After that afternoon of meat processing, we went out two more times and I shot a deer both times. Seeing a dead deer is harder than a dead boar, they’re much cuter and easy to anthropomorphize, but again, it felt like it was a valuable experience.  

Even if it’s difficult and emotional to kill an animal, I think everyone who eats meat should experience it. You don’t need to only eat meat you kill, or go hunting a few times a year, or even enjoy it, but taking an animal’s life to feed yourself is one of the most fundamental parts of our existence that’s become foreign to us, and there’s value in reconnecting with that process.

Looking forward, I think hunting will continue to be part of my life. I enjoy the challenge, the skill required, and the camaraderie of going out on the trips with my friends.

I also hope that other people will read this and consider trying hunting for themselves. I think Mansal is going to organize more of these trips for anyone in Austin (or who wants to visit Austin), and a trip like his would be a great way to get started.

Appendix: Gear

Here’s everything I picked up for the trip:

Savage Axis II XP 270 Caliber Rifle. Everyone I talked to agreed this was a good starting rifle. It comes with a scope built in which saves some headache and money, just be careful to make sure it’s well mounted. Mine was fine but Nick’s was loose and he had to get it remounted because it was moving around so much.

CVLIFE 6-9 Inches Tactical Rifle Bipod. This was a game changer for improving the rifle’s stability shooting while seated. You can use wood blocks and other props to hold it up, but the bipod is way more stable.

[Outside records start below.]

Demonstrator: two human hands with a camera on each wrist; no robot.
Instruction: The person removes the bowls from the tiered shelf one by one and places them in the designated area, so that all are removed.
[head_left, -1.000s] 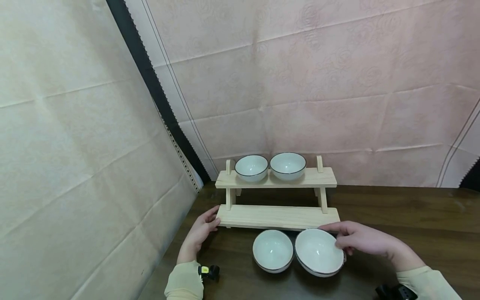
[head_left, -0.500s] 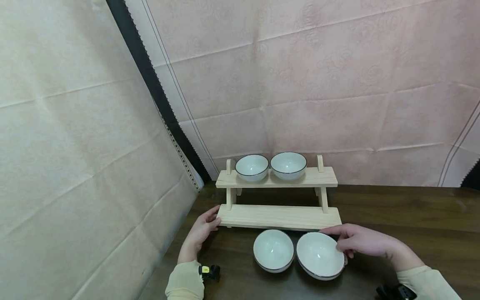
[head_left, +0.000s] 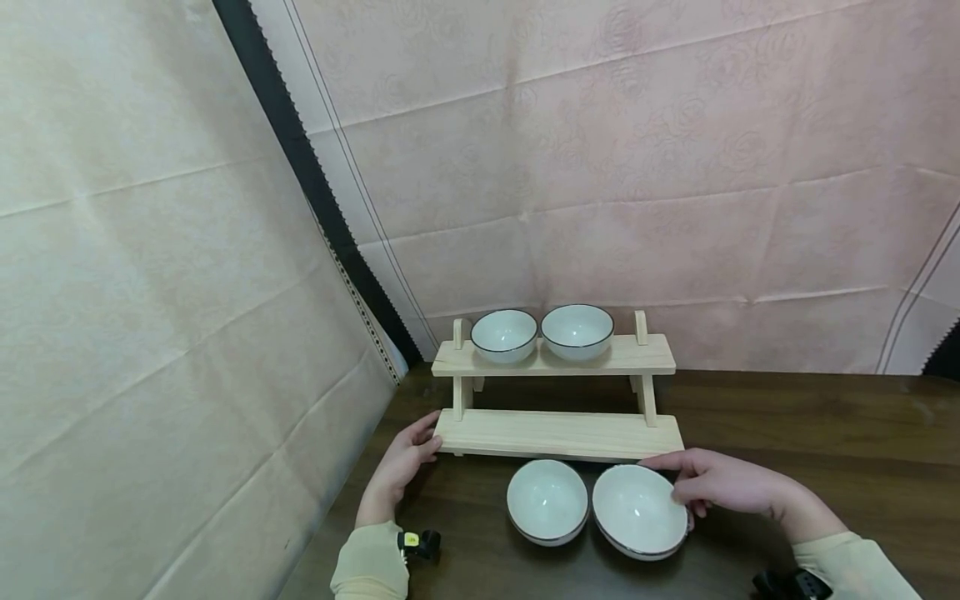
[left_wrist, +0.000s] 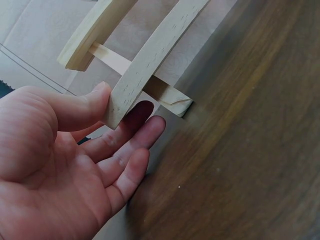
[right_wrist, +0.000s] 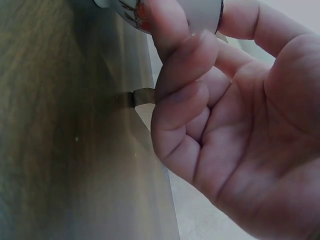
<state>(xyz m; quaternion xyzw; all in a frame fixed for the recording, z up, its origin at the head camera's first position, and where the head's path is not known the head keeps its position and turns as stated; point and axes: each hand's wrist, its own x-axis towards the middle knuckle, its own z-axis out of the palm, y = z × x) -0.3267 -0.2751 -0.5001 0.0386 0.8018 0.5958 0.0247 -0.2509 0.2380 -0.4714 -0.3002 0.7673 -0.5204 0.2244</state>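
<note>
A two-tier light wooden shelf (head_left: 558, 433) stands on the table. At the left end of its lower board, my left hand (head_left: 405, 462) pinches the wood, thumb on top and fingers beneath, as the left wrist view shows on the board (left_wrist: 150, 65). My right hand (head_left: 738, 483) grips the right side of a white bowl (head_left: 639, 510) in front of the shelf, thumb at the rim. Its lower fingers curl into the palm in the right wrist view, where the bowl's patterned outside (right_wrist: 131, 11) shows in part. Close beside it on the left sits another white bowl (head_left: 547, 500).
Two dark-rimmed white bowls, a left one (head_left: 504, 335) and a right one (head_left: 577, 332), stand on the upper tier between wooden uprights. Behind the dark wooden table (head_left: 825, 442) hangs a pale cloth wall (head_left: 675, 208), with another (head_left: 187, 333) along the left.
The right-hand front bowl has shifted slightly towards me, away from the shelf's front edge, with my right hand on it. My left hand keeps its hold on the board.
</note>
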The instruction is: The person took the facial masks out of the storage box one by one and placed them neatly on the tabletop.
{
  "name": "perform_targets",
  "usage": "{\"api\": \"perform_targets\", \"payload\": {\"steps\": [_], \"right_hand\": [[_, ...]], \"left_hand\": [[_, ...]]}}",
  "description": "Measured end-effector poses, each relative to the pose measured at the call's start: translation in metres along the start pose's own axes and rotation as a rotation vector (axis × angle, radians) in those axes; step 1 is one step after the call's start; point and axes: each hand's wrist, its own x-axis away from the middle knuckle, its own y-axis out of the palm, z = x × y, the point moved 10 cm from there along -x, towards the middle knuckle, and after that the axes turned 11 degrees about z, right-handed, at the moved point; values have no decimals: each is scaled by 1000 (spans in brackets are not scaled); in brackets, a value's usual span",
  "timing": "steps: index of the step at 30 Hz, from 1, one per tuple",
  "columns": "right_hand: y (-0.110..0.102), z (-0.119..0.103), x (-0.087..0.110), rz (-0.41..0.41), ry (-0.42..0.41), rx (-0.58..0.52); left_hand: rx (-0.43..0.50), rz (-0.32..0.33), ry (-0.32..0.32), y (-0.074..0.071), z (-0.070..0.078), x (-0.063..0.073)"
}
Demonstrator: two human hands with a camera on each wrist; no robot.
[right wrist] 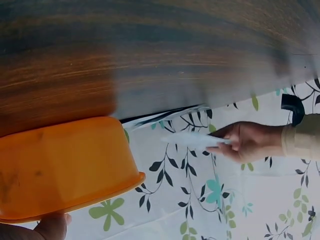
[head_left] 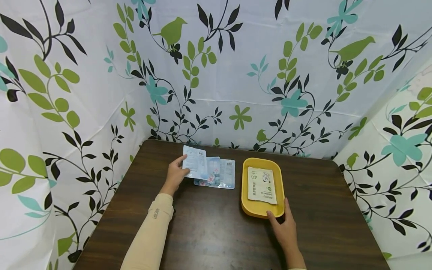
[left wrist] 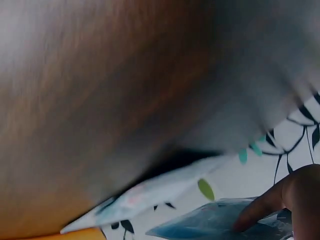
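My left hand (head_left: 175,174) pinches the left edge of a light blue sheet mask packet (head_left: 195,163), its printed back with a barcode facing up. The packet is held above two similar packets that overlap on the table, a flowered one (head_left: 214,171) and one printed side up (head_left: 228,174). In the right wrist view, this held packet (right wrist: 192,140) appears edge-on and blurred. My right hand (head_left: 286,228) grips the near right corner of a yellow plastic tray (head_left: 258,210), thumb at its near edge. A beige packet (head_left: 262,185) with a drawn animal lies inside the tray.
The dark wooden table (head_left: 209,232) carries the packets towards its back edge, with the tray to their right. Patterned cloth (head_left: 216,90) with leaves and birds hangs behind the table and along both sides.
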Motion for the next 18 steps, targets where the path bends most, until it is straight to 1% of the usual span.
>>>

Rear Sniper Sandbag. Again, this is extremely useful for adjusting the rifle’s aim when you can rest the rear on a table or other surface. I didn’t end up using it during the hunt since I had to hold the butt of the rifle in the air, but it was very useful for dialing in the scope.

Noise Reduction Ear Muffs. Don’t want to lose your hearing. We didn’t use these while out hunting, but for practicing they’re essential. You can use smaller in-ear ones too, but I think these work better and are more comfortable.

Kylietech 12x42 Binoculars. These are just basic binoculars for scouting while out hunting. I used them a lot on the second day when I got to stalk for deer with Mark and Tim.

Plano Rifle Case. This plastic case worked fine, but it’s a little flimsy. I wouldn’t trust it for any series protection, but it worked fine for getting my rifle to the range and hunt and back.

Camo. I don’t have links to the exact pieces, but I got a full set of camo (shirt, pants, jacket, hat) by RedHead from Cabelas. I was really happy with it, I felt like I looked a little funny, but it was very comfy.

Footnotes

1: Why were we just hunting does and not bucks? There are something like 20 does to 1 buck in this region of Texas, and obviously the does are the ones who do the babymaking, so the best way to limit the population is to hunt does. You can hunt bucks, but you have to pay $1,500 - $3,000 per buck, vs. $250 per doe.